For Armando Kirwin, the second panelist, co-creation included working with humans across disciplines and non-human systems of artificial intelligence. For his VR experience A Life in Flowers, which is powered by the participant’s own voice, Kirwn worked with the renowned (human) botanical sculptor Azuma Makoto as well as a (non-human) advanced artificial machine-learning system. In the experience, participants enter into a conversation with Azuma using advanced artificial intelligence technology. As the conversation progresses, a unique bouquet of flowers forms based on each participant’s life.
According to Kirwn, his approach to AI and Makato’s approach to flowers are “similar because we’re both trying to explore kind of what it means to be alive. So Azuma Makoto is this incredible artist who uses flowers as a form of sculpture, and a lot of the themes that it deals with, even when it’s talking about self-worth, it’s actually talking about your life. And it’s talking about life in general. And he uses flowers as his vehicle for growth and battling all of these demons. And we combined his expertise in these things and then using flowers with the AI, which is essentially trying to pull information out of you as an audience member, and make you reflect on your own life in real time.”
Deep co-creation relies on respecting each others’ expertise, in this case, knowledge about flowers and artificial intelligence. “This was truly co-creative because I don’t think either one of us could possibly have predicted where it ended up. And the hardest part, really, was not the AI. The hardest part was actually writing without being too pedantic. So we worked on the writing for a long time, and that was the part that we probably iterated on the most, actually.
The third director on the panel also co-created on multiple layers. Kiira Benzing brought to VR Island a theater VR experience newly developed for Venice, performed simultaneously with virtual and real-world audiences. Fifty or so gathered every evening during the festival for a live performance, called Loveseat. Benzing co-created with writers, programmers, and actors within the principles of the live performance and theatre worlds, which was Benzing’s background before moving into documentary and VR. In Loveseat, the experience happens in the real-world and a virtual one in real time.
She explains, “We’re performing in a co-creative space while doing a very co-creative production in two places at the same time.
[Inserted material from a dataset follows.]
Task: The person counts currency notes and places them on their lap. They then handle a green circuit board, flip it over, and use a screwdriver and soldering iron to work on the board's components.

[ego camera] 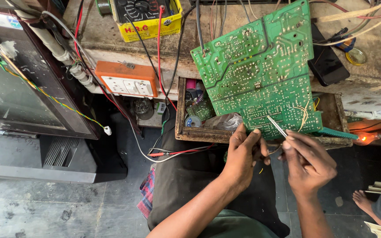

So when you talk about this third space (of co-creation), I feel like we’re probably in there. So we’re as much in discovery about how this works in the virtual social world. We’re moving together.”
The ensuing discussions between the panelists and audience raised the reasons for co-creation, including the climate crisis and navigating uncharted territories. Tricart and Cizek brought up the importance of rooting co-creation in equity and justice. One audience member had questions about intellectual property and who pays for co-creation. Panelists agreed that new rules need to be written, from funding models to ownership and governance issues—even at festivals, where there are limitations, for example, about crediting the work.
Sarah Wolozin, the director of MIT Open Documentary Lab and Co-Principal Investigator of the field study, closed the event when she said, “We think co-creation allows for a more just, equitable, inclusive processes. It is about deep listening and working with people from the beginning. There’s a lot going on in this world. We need systemic change, and it requires collective action to do it together.”